#### What you will do:
Keeping pictures out of the copy, restate each record word for word.

The data section start

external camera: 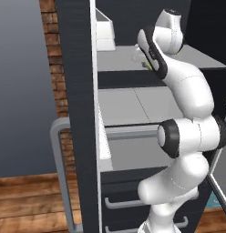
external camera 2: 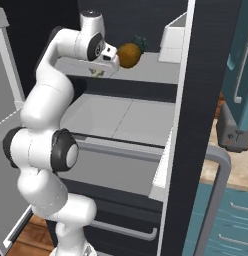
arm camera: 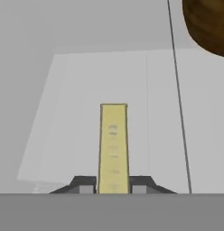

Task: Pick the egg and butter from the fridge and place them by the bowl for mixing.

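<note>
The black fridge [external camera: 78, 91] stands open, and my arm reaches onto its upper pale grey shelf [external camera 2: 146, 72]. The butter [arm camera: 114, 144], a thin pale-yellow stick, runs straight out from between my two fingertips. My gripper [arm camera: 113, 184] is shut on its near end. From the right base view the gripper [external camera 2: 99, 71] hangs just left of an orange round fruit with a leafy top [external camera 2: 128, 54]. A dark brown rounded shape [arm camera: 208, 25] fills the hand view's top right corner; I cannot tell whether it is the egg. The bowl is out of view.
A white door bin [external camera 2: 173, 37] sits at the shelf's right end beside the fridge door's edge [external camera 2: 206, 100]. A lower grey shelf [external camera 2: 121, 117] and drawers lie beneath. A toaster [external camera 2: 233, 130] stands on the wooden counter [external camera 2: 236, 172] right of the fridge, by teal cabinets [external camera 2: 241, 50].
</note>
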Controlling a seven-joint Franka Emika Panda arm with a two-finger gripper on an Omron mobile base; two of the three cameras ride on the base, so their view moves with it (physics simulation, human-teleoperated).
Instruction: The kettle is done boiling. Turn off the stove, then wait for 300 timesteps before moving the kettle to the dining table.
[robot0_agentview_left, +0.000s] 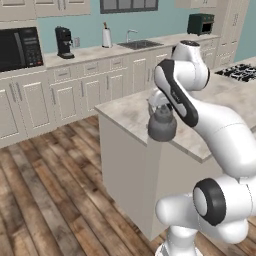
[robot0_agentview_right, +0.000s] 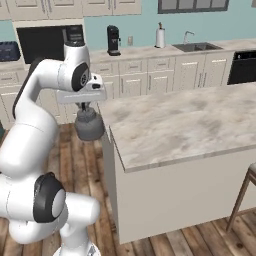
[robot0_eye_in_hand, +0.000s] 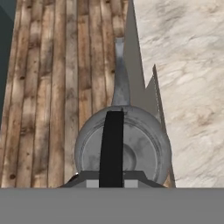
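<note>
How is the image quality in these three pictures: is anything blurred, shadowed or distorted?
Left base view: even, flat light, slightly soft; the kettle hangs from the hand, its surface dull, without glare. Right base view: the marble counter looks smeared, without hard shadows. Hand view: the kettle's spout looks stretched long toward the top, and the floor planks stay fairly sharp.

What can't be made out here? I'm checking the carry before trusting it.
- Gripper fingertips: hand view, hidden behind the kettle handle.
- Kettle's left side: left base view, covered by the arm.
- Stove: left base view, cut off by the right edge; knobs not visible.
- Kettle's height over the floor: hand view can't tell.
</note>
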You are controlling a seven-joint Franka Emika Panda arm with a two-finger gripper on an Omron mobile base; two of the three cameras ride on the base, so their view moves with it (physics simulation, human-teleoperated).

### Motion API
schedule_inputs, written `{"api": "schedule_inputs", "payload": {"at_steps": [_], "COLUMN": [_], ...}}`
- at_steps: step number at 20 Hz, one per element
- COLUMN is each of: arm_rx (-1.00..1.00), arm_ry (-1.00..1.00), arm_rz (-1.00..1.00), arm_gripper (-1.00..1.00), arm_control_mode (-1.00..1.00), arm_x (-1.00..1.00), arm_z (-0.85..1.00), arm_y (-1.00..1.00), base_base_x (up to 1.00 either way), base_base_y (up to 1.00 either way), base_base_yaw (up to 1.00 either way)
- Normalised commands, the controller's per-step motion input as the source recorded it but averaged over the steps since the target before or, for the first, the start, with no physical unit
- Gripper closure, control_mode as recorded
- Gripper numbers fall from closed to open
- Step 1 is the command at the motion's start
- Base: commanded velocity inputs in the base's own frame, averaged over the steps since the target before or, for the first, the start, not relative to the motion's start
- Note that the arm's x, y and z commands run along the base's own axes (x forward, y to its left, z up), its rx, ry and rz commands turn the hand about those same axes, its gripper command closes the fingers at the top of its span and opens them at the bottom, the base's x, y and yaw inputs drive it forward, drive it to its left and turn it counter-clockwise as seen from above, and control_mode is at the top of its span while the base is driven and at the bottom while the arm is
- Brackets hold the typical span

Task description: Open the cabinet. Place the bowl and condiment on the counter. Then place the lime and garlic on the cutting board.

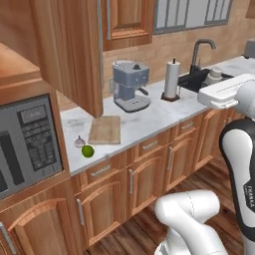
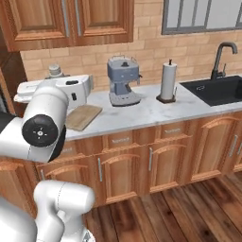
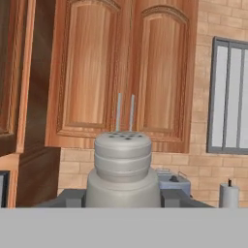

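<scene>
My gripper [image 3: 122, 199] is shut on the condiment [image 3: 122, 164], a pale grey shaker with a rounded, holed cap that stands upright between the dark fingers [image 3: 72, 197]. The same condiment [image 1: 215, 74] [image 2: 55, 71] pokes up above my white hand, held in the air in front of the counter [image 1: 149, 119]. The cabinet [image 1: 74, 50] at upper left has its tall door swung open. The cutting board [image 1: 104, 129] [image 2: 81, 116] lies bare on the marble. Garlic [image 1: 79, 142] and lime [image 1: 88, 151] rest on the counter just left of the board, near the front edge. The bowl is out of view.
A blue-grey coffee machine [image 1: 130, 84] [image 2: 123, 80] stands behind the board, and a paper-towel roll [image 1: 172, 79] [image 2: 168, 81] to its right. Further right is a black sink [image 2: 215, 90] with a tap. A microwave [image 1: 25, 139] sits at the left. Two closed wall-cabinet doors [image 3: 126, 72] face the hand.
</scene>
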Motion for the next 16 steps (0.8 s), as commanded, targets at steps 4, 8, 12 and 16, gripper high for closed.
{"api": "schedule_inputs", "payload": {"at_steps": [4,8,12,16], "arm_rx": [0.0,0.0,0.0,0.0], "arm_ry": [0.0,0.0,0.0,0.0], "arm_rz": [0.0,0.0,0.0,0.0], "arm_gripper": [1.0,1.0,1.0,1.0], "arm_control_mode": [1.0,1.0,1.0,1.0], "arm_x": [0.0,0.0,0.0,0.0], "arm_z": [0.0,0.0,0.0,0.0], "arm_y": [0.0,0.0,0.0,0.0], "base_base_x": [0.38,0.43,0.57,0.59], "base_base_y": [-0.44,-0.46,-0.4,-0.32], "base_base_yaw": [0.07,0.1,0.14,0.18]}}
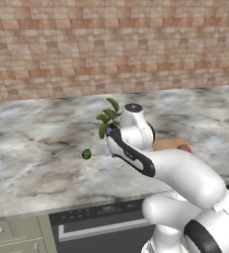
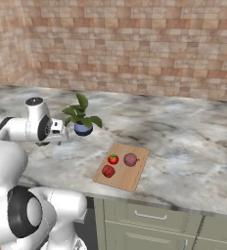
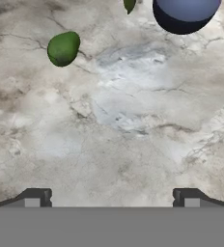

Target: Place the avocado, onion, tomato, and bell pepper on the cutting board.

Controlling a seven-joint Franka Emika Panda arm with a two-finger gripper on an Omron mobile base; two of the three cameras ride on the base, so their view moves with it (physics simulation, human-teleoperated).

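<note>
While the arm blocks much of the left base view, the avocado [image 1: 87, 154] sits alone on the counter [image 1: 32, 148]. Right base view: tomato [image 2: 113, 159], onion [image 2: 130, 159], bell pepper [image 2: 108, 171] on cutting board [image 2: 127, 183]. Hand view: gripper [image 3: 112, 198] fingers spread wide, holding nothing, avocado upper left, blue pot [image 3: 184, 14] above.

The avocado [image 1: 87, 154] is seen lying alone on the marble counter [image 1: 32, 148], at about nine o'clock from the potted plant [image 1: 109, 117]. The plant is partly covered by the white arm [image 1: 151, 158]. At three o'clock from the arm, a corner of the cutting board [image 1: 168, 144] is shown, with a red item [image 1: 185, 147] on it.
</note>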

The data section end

#### Expected answer:
external camera: 
external camera 2: 
arm camera: 

Task: Pick the egg and butter from the fridge and place them by the bowl for mixing.

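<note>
The black fridge [external camera: 78, 91] stands open, and my arm reaches onto its upper pale grey shelf [external camera 2: 146, 72]. The butter [arm camera: 114, 144], a thin pale-yellow stick, runs straight out from between my two fingertips. My gripper [arm camera: 113, 184] is shut on its near end. From the right base view the gripper [external camera 2: 99, 71] hangs just left of an orange round fruit with a leafy top [external camera 2: 128, 54]. A dark brown rounded shape [arm camera: 208, 25] fills the hand view's top right corner; I cannot tell whether it is the egg. The bowl is out of view.
A white door bin [external camera 2: 173, 37] sits at the shelf's right end beside the fridge door's edge [external camera 2: 206, 100]. A lower grey shelf [external camera 2: 121, 117] and drawers lie beneath. A toaster [external camera 2: 233, 130] stands on the wooden counter [external camera 2: 236, 172] right of the fridge, by teal cabinets [external camera 2: 241, 50].
</note>
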Controlling a seven-joint Franka Emika Panda arm with a two-finger gripper on an Omron mobile base; two of the three cameras ride on the base, so their view moves with it (physics simulation, human-teleoperated).
Instruction: The kettle is done boiling. Turn off the stove, then wait for 300 timesteps before moving the kettle to the dining table.
[robot0_agentview_left, +0.000s] 
[robot0_agentview_right, +0.000s] 
[robot0_eye_in_hand, +0.000s] 
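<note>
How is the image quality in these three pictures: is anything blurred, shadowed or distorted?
Left base view: even, flat light, slightly soft; the kettle hangs from the hand, its surface dull, without glare. Right base view: the marble counter looks smeared, without hard shadows. Hand view: the kettle's spout looks stretched long toward the top, and the floor planks stay fairly sharp.

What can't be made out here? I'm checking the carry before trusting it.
- Gripper fingertips: hand view, hidden behind the kettle handle.
- Kettle's left side: left base view, covered by the arm.
- Stove: left base view, cut off by the right edge; knobs not visible.
- Kettle's height over the floor: hand view can't tell.
</note>
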You are controlling a seven-joint Franka Emika Panda arm with a two-finger gripper on an Omron mobile base; two of the three cameras ride on the base, so their view moves with it (physics simulation, human-teleoperated).

### Motion API
schedule_inputs, written `{"api": "schedule_inputs", "payload": {"at_steps": [_], "COLUMN": [_], ...}}`
- at_steps: step number at 20 Hz, one per element
- COLUMN is each of: arm_rx (-1.00..1.00), arm_ry (-1.00..1.00), arm_rz (-1.00..1.00), arm_gripper (-1.00..1.00), arm_control_mode (-1.00..1.00), arm_x (-1.00..1.00), arm_z (-0.85..1.00), arm_y (-1.00..1.00), base_base_x (up to 1.00 either way), base_base_y (up to 1.00 either way), base_base_yaw (up to 1.00 either way)
- Normalised commands, the controller's per-step motion input as the source recorded it but averaged over the steps since the target before or, for the first, the start, with no physical unit
- Gripper closure, control_mode as recorded
- Gripper numbers fall from closed to open
- Step 1 is the command at the motion's start
- Base: commanded velocity inputs in the base's own frame, averaged over the steps since the target before or, for the first, the start, not relative to the motion's start
- Note that the arm's x, y and z commands run along the base's own axes (x forward, y to its left, z up), its rx, ry and rz commands turn the hand about those same axes, its gripper command closes the fingers at the top of its span and opens them at the bottom, the base's x, y and yaw inputs drive it forward, drive it to its left and turn it counter-clockwise as seen from above, and control_mode is at the top of its span while the base is driven and at the bottom while the arm is
- Brackets hold the typical span

Task description: Open the cabinet. Place the bowl and condiment on the counter. Then place the lime and garlic on the cutting board.


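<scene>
My gripper [image 3: 122, 199] is shut on the condiment [image 3: 122, 164], a pale grey shaker with a rounded, holed cap that stands upright between the dark fingers [image 3: 72, 197]. The same condiment [image 1: 215, 74] [image 2: 55, 71] pokes up above my white hand, held in the air in front of the counter [image 1: 149, 119]. The cabinet [image 1: 74, 50] at upper left has its tall door swung open. The cutting board [image 1: 104, 129] [image 2: 81, 116] lies bare on the marble. Garlic [image 1: 79, 142] and lime [image 1: 88, 151] rest on the counter just left of the board, near the front edge. The bowl is out of view.
A blue-grey coffee machine [image 1: 130, 84] [image 2: 123, 80] stands behind the board, and a paper-towel roll [image 1: 172, 79] [image 2: 168, 81] to its right. Further right is a black sink [image 2: 215, 90] with a tap. A microwave [image 1: 25, 139] sits at the left. Two closed wall-cabinet doors [image 3: 126, 72] face the hand.
</scene>
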Motion for the next 16 steps (0.8 s), as commanded, targets at steps 4, 8, 12 and 16, gripper high for closed.
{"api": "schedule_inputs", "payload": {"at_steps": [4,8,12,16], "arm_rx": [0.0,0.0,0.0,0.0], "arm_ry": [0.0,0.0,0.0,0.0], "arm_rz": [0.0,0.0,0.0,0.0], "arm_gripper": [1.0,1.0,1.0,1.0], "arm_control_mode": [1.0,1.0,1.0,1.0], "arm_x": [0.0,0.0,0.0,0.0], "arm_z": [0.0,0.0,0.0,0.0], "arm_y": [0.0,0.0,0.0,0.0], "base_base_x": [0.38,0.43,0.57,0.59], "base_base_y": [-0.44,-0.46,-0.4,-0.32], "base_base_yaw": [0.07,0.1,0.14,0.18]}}

Target: Place the avocado, onion, tomato, and bell pepper on the cutting board.

Controlling a seven-joint Franka Emika Panda arm with a two-finger gripper on an Omron mobile base; two of the three cameras ride on the base, so their view moves with it (physics simulation, human-teleoperated).

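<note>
While the arm blocks much of the left base view, the avocado [image 1: 87, 154] sits alone on the counter [image 1: 32, 148]. Right base view: tomato [image 2: 113, 159], onion [image 2: 130, 159], bell pepper [image 2: 108, 171] on cutting board [image 2: 127, 183]. Hand view: gripper [image 3: 112, 198] fingers spread wide, holding nothing, avocado upper left, blue pot [image 3: 184, 14] above.

The avocado [image 1: 87, 154] is seen lying alone on the marble counter [image 1: 32, 148], at about nine o'clock from the potted plant [image 1: 109, 117]. The plant is partly covered by the white arm [image 1: 151, 158]. At three o'clock from the arm, a corner of the cutting board [image 1: 168, 144] is shown, with a red item [image 1: 185, 147] on it.
</note>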

No other output is needed; the exercise is complete.